HTTP 1.1 has most of what you're looking for. And with the DAV extensions you can get the equivalent of directory listings too.

Re:HTTP/1.1

[Slynkie]

I'll be honest up front: I don't have a good comparison of either the features or performance of HTTP/1.1 vs. FTP.

That said, I have to wonder whether HTTP/1.1 could be a true solution, for the simple fact that HTTP was not created specifically for the purpose suggested. In addition, for future development purposes, would we really want to bog down HTTP with features not used in everyday web transactions?

*shrug*, just my initial thought, I might not have a clue what I'm talking about =)

SFTP

[Anthanos]

How about SFTP? It is an FTP like protocol layered ontop of SSH. While it may not have ALL the features you were looking for, it has the most important - security.

Re:SFTP

[rw2]

While it may not have ALL the features you were looking for, it has the most important - security.

FYI, security isn't the most important for everyone.

I'm much more concerned these days with bandwidth utilization, which would be kind of hosed by a scheme that encrypts the data stream. I probably want encrypted authentication, but that's it.

Re:SFTP

[vrmlguy]

Why would encryption reduce the bandwidth? Encrypted data is generally the same size as the original, depending on whether a block or stream cypher is used and how much, if any, header data is attached to the message.

Re:SFTP

[rw2]

Encrypted data is generally the same size as the original, depending on whether a block or stream cypher is used and how much, if any, header data is attached to the message.

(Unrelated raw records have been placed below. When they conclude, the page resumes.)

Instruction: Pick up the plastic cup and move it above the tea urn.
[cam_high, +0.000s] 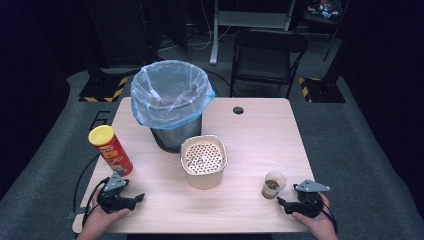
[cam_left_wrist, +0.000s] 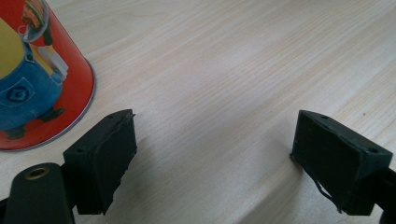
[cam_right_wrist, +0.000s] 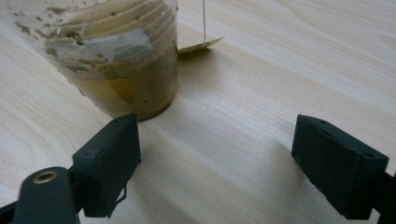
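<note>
The right claw (cam_high: 281, 202) is held with its jaws apart and empty, just beside the small clear plastic cup of murky brown liquid (cam_high: 273, 184) standing near the right front edge of the pale wooden bench (cam_high: 260, 140). The left claw (cam_high: 140, 197) is likewise spread wide, by the tall red crisp tube with a yellow lid (cam_high: 111, 150). The cup is judged thin, easily crushed and apt to spill, so it would best be taken gently at mid-wall and kept upright.

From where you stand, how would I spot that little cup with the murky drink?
Start at the bin lined with a blue bag, then come toward the table's near right corner. The small clear cup stands there, holding brownish liquid and a tea bag.
</note>
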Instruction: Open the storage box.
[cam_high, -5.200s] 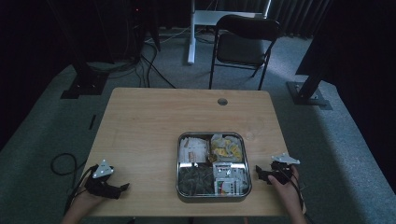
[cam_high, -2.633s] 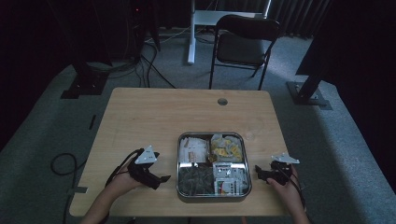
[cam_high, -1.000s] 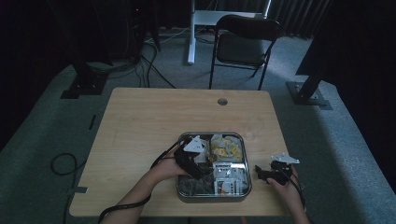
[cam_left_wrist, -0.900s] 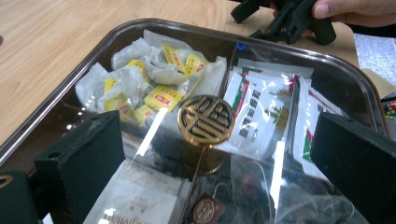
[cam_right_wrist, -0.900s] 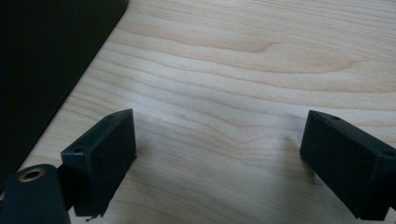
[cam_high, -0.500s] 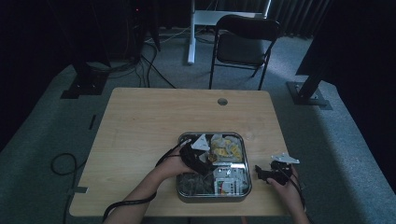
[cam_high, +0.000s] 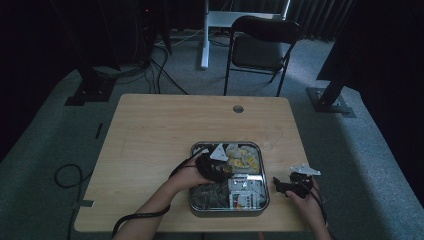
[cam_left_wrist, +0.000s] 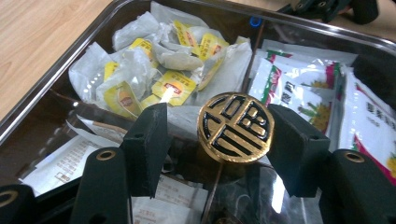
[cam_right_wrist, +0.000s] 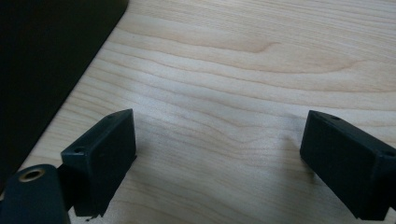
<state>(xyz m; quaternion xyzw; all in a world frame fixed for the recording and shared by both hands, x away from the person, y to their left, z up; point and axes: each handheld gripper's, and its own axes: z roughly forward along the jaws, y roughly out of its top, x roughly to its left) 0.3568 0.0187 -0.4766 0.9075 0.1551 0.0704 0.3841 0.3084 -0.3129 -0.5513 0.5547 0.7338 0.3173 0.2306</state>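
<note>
A shallow metal tray (cam_high: 265, 176) of packets lies at the table's front. At its middle stands a round gold-and-black knob (cam_left_wrist: 236, 127), seemingly on a clear cover over the packets. My left gripper (cam_high: 223, 170) reaches over the tray from the left, and in the left gripper view the left gripper (cam_left_wrist: 217, 135) has the knob between its jaws. These have just been closing. The right pad (cam_left_wrist: 292, 149) is at the knob's edge, while the left pad (cam_left_wrist: 147, 144) stands a little off it. My right gripper (cam_high: 283, 186) rests open on the wood right of the tray; in its own view, the right gripper (cam_right_wrist: 217, 163) holds nothing.
Yellow-labelled tea bags (cam_left_wrist: 154, 65) fill one tray compartment and white-green sachets (cam_left_wrist: 299, 88) another. The wooden table (cam_high: 165, 130) has a small round hole (cam_high: 238, 108) near its far edge. A black chair (cam_high: 260, 47) stands behind it, with cables on the floor.
My left gripper has come from the table's left front to over the tray, and in the last second edged a little farther toward its middle. The right gripper has stayed put.
</note>
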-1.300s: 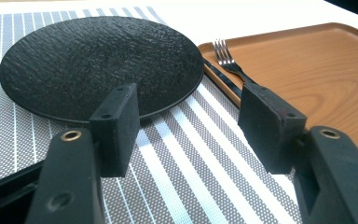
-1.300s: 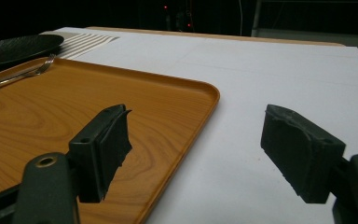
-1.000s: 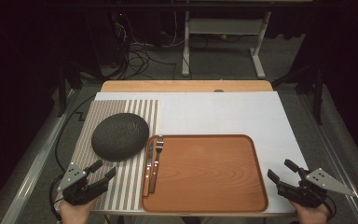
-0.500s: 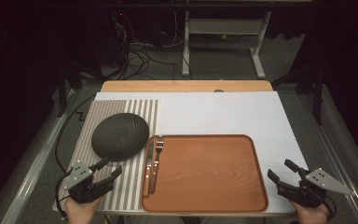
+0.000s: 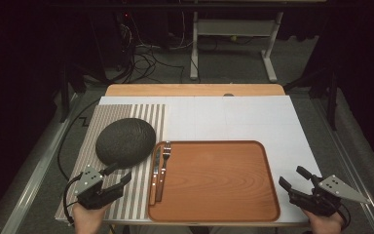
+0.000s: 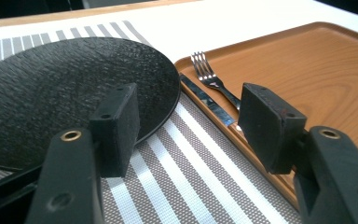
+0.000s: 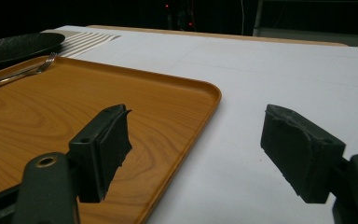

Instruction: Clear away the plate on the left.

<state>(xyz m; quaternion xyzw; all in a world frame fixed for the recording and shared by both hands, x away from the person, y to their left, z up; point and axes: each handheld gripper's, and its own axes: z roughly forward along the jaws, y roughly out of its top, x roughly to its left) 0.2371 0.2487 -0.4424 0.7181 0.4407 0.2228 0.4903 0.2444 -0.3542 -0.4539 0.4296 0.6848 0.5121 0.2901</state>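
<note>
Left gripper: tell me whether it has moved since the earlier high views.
Yes. The left gripper has shifted forward and slightly right over the striped placemat, closing in on the near edge of the black plate, jaws open, nothing held.

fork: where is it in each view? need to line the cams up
High view: fork lies at the left edge of the wooden tray, beside a knife, tines pointing away from the person.
Left gripper view: fork top centre, tines up, between the jaws.
Right gripper view: fork far left, near the top, at the tray's far corner.
Shared landmark: black plate on the striped placemat, next to the fork.
</note>
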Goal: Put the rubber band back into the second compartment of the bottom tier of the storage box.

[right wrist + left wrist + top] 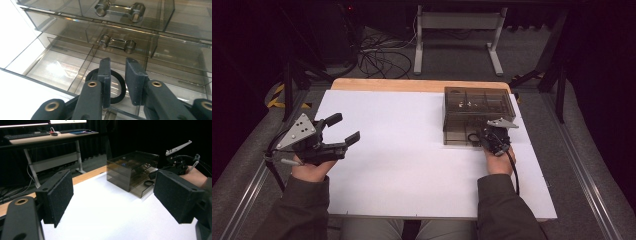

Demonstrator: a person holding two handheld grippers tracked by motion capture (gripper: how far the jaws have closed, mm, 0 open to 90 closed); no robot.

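Release of a black hair band into the open bottom drawer of a smoked plastic drawer box appears to be the step being carried out. In the right gripper view, the right gripper is being held low over the drawer with its jaws standing slightly apart, and the band is lying flat on the drawer floor around the tip of 1 jaw, no longer pinched as far as can be judged. For a clean finish, the jaws are best being spread a little more and lifted straight up, so that the ring is not being dragged out on the jaw it encircles; the drawer's front lip should be cleared before any sideways move. The left gripper is being kept well apart at the table's left side, jaws wide open and empty, and could be brought over to steady the box if it slides.
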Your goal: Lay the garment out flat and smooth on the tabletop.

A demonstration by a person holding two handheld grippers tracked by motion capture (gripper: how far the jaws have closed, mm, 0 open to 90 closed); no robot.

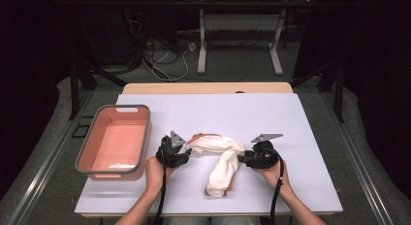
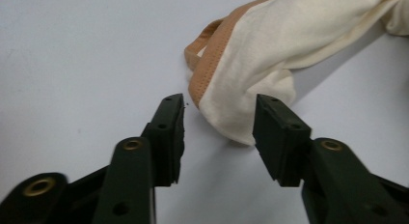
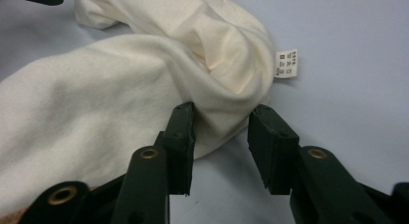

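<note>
- The cream cloth (image 1: 220, 159) is lying bunched in a bent shape in the middle of the tabletop (image 1: 271, 116).
- The left gripper (image 2: 219, 119) is held open at the cloth's brown-edged end; nothing is pinched.
- The right gripper (image 3: 221, 123) is open around a fold, not squeezing it.
- The cloth is not folded yet, and the pink bin (image 1: 97, 137) has not been filled.

A garment (image 1: 220, 159) lies on the table (image 1: 271, 113), near its front edge and about midway across. A bin (image 1: 116, 141) stands on the table well to the garment's left. The 2 grippers flank the garment: the left gripper (image 1: 186, 152) at its left end, the right gripper (image 1: 242, 158) at its right side. A label (image 3: 286, 64) lies at the garment's edge, beyond the right gripper's tips.
</note>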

True that the data going down the pipe is the same size, but unless you have multiple machines sending pieces of the same data down different paths to the endpoint, you find that more often than not your CPU cannot encrypt the data quickly enough to keep up with the pipe that is available to it.
So in quick tests we find that SCP takes about twice as long as native FTP. I've never tested SFTP, but imagine similar results. Do you know?

Re:SFTP

[rw2]

FWIW, our data is nearly uncompressable so that doesn't apply to us. In the case of compressable data, the issues of encryption and compression are orthoganal. If you compress the unencrypted data (which of course you must do in either case as encrypted data isn't compressable) then you can frequently save more time in transmission than you spend on the compression step.

If you then choose to encrypt it, your crypto algorythm will at some point not be able to keep up with the pipe available.

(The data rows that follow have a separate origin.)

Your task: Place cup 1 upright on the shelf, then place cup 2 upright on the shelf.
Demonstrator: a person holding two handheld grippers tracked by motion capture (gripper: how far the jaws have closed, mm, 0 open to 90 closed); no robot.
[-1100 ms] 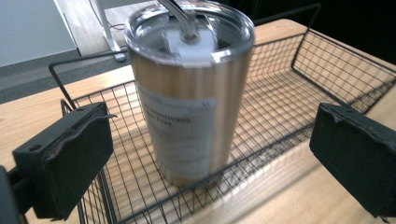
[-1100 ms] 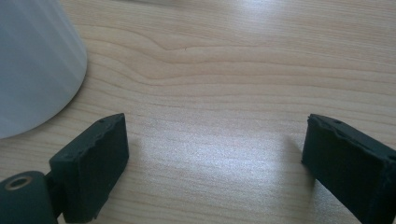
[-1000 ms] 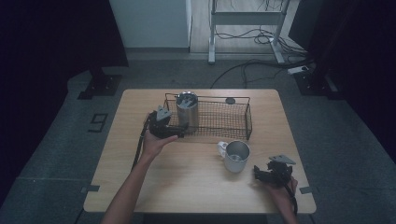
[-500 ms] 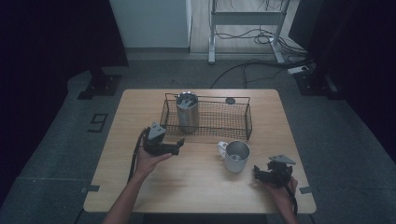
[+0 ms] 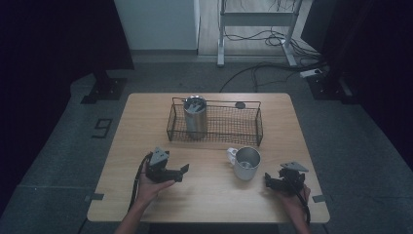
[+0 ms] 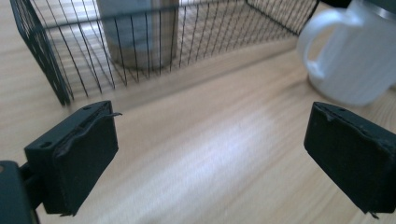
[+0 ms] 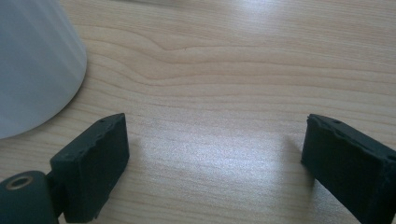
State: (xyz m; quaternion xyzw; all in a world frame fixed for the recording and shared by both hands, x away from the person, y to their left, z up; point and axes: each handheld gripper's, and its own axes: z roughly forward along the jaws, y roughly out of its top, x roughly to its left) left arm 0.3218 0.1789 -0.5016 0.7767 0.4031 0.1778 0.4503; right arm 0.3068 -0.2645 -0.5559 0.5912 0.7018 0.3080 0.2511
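Now the white-handled steel mug stands upright between both parted, empty tongs, nearer the right tongs than the left tongs.

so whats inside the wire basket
A steel tumbler stands upright at the left end of the wire basket. Through the mesh, the remaining floor looks bare. The tumbler's contents cannot be made out from the high view.

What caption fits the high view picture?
Two open claws flank a white mug; a steel tumbler stands in the wire basket.
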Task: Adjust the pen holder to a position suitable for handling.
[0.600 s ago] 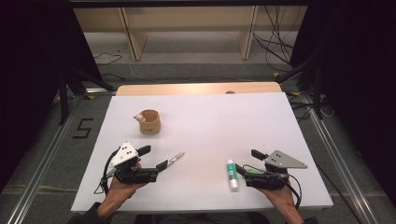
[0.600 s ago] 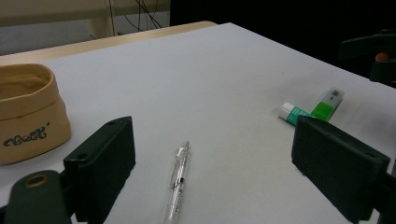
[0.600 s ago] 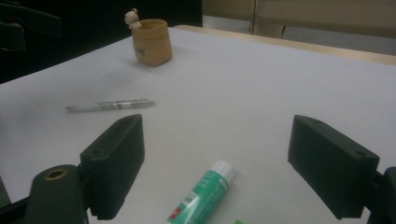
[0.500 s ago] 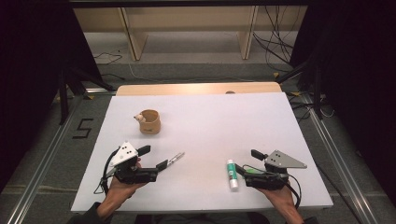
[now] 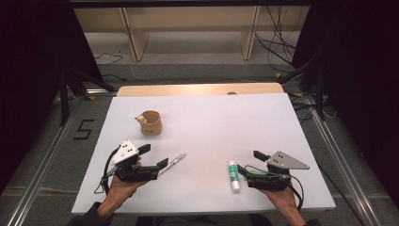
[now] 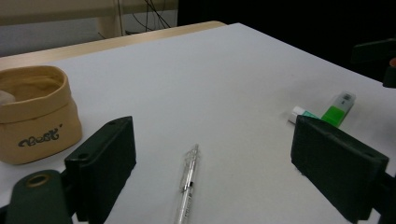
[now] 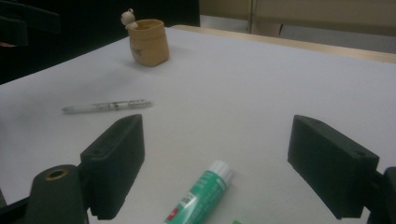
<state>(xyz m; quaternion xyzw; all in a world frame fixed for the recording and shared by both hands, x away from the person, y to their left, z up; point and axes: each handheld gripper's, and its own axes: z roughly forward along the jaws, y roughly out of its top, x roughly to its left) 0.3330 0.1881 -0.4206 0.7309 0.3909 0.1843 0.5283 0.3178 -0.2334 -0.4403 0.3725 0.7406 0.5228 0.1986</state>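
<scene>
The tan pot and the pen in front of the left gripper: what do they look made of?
The tan pot looks like soft fabric or paper-like sheet, matte: its rim is folded over and its wall sags unevenly. The pen looks like clear hard plastic, glossy: its inner parts show through the barrel, and the tip looks metallic, though too small to confirm.

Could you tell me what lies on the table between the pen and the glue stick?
Nothing: in the high view, the white table top is bare between the pen and the glue stick. The left gripper view shows the same bare stretch.
</scene>
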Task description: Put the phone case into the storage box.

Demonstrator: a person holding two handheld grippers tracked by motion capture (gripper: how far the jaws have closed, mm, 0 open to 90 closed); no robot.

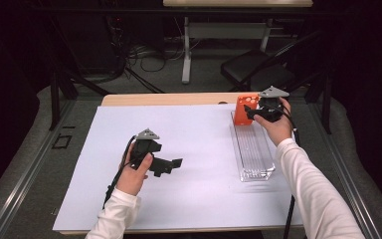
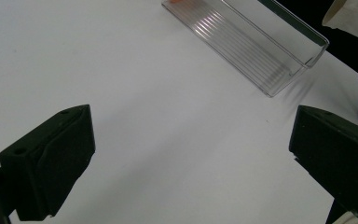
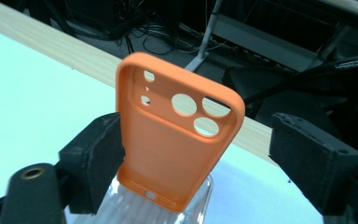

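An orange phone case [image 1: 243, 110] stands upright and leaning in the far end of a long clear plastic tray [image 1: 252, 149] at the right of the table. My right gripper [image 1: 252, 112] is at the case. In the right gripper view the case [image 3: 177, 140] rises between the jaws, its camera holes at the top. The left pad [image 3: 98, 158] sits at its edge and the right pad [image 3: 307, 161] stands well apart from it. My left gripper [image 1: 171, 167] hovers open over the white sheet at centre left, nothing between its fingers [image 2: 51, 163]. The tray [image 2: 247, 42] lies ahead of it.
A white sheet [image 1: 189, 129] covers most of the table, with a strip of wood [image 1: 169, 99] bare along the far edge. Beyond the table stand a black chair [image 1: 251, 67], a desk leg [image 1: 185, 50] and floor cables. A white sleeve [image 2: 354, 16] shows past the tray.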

If you choose not to encrypt it you will have saved an almost unimaginable number of cycles to use pushing data down the pipe instead.

Remember what started this thread though. I don't disagree that encryption is useful, just that the naked assertion that security is the most important thing isn't nearly always true.

sendfile

[Tumbleweed]

I doubt it does all you want, but on a related topic, I always wondered why Sendfile never made it big. It would solve a lot of other problems. I used to use it on Bitnet back in my college days. Amazingly, it's apparently an available spell for Sorcerer GNU Linux.

LFTP?

[psychosis]

LFTP is an excellent command-line and scriptable tool. Check out the fm.net page for more info.

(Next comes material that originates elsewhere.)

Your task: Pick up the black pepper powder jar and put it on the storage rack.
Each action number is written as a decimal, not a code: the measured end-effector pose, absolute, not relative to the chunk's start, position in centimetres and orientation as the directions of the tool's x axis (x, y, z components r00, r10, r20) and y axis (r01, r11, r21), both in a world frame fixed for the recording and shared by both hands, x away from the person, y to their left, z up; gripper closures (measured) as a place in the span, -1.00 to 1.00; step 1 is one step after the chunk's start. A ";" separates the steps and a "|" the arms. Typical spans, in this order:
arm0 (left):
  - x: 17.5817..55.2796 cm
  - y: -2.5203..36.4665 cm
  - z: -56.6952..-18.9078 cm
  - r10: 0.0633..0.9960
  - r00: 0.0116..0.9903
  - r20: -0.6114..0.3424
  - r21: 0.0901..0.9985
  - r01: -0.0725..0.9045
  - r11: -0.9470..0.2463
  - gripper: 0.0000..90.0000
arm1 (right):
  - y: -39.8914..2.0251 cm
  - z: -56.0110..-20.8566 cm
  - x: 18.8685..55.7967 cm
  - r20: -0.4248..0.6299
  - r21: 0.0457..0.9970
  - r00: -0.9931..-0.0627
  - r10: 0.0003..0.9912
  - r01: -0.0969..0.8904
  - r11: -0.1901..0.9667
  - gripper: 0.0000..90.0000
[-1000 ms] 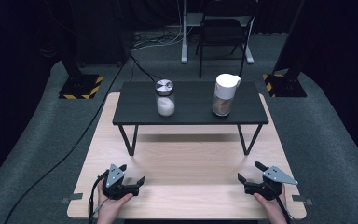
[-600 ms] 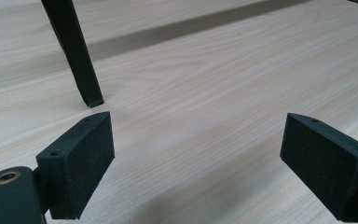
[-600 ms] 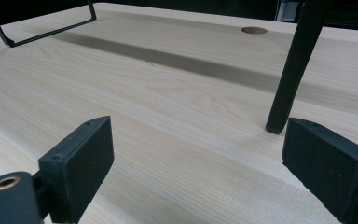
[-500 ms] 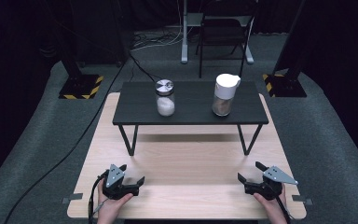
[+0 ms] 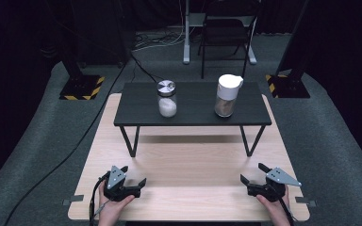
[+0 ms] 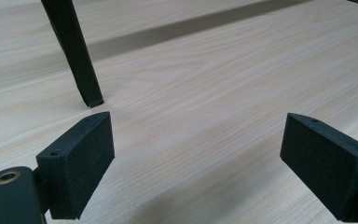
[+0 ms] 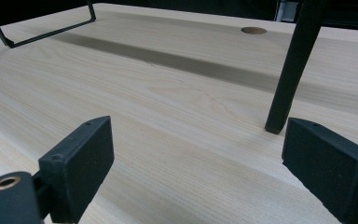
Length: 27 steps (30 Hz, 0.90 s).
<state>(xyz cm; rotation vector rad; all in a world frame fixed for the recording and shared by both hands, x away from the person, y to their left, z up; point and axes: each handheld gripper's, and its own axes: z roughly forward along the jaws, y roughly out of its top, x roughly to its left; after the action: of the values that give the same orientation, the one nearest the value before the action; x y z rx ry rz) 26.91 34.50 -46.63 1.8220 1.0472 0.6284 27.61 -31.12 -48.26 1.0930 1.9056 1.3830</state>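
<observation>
On the small black raised shelf (image 5: 193,117) stand a glass jar with a metal lid and white contents (image 5: 167,99) at the left and a taller container with a white lid and brown contents (image 5: 227,95) at the right. My left gripper (image 5: 133,176) rests open on the wooden table (image 5: 188,165) near its front left. At the front right, my right gripper (image 5: 253,173) also rests open. Nothing lies between the jaws of the left gripper (image 6: 196,154) or the right gripper (image 7: 196,158); each looks along bare wood toward a shelf leg.
A black shelf leg (image 6: 77,60) stands ahead of the left gripper and another leg (image 7: 291,70) ahead of the right one. A round hole (image 7: 253,31) is in the tabletop. Beyond the table are a chair (image 5: 226,33), stand bases (image 5: 80,87) and floor cables.
</observation>
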 end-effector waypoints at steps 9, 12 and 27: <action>26.9 34.5 -46.6 0.861 0.509 -0.011 0.892 0.394 -0.222 -0.79 | -31.1 -48.3 27.6 0.032 0.944 -0.524 0.851 0.296 0.146 -0.82; 26.9 34.5 -46.6 0.861 0.509 -0.011 0.892 0.395 -0.222 -0.79 | -31.1 -48.2 27.6 0.034 0.944 -0.523 0.852 0.296 0.144 -0.82; 26.9 34.5 -46.6 0.861 0.508 -0.014 0.891 0.398 -0.220 -0.79 | -31.1 -48.3 27.5 0.035 0.945 -0.520 0.853 0.295 0.141 -0.82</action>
<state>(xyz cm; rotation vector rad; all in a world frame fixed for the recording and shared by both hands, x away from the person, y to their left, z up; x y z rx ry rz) 26.93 34.50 -46.61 1.8214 1.0500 0.6258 27.53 -31.15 -48.27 1.0969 1.8971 1.3827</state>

Not sure if it does the encrypted password part, but it has almost every other bell and whistle out there. My fave is the 'mirror' and 'mirror -R' commands - does a comparison with the local file timestamps/sizes and only "get"s or "put"s the required files.

Bittorrent

[rafa]

bittorrent has some of what you're looking for. It automaticaally mirrors when you download, helping ease the load on the server for poular downloads. Worth checking out. It could probably be run over ipsec if you wanted to.

Content-Addressable Web

[Orasis]

Hello, I am the creator of Swarmcast and have just written a new paper entitled "HTTP Extensions for the Content-Addressable Web" that is available at onionnetworks.com.

The Content-Addressable Web provides all of the asked-for features, including multi-source/parallel downloads, and the ability to safely retrieve content from untrusted mirrors.

Please read the paper and tell me what you think.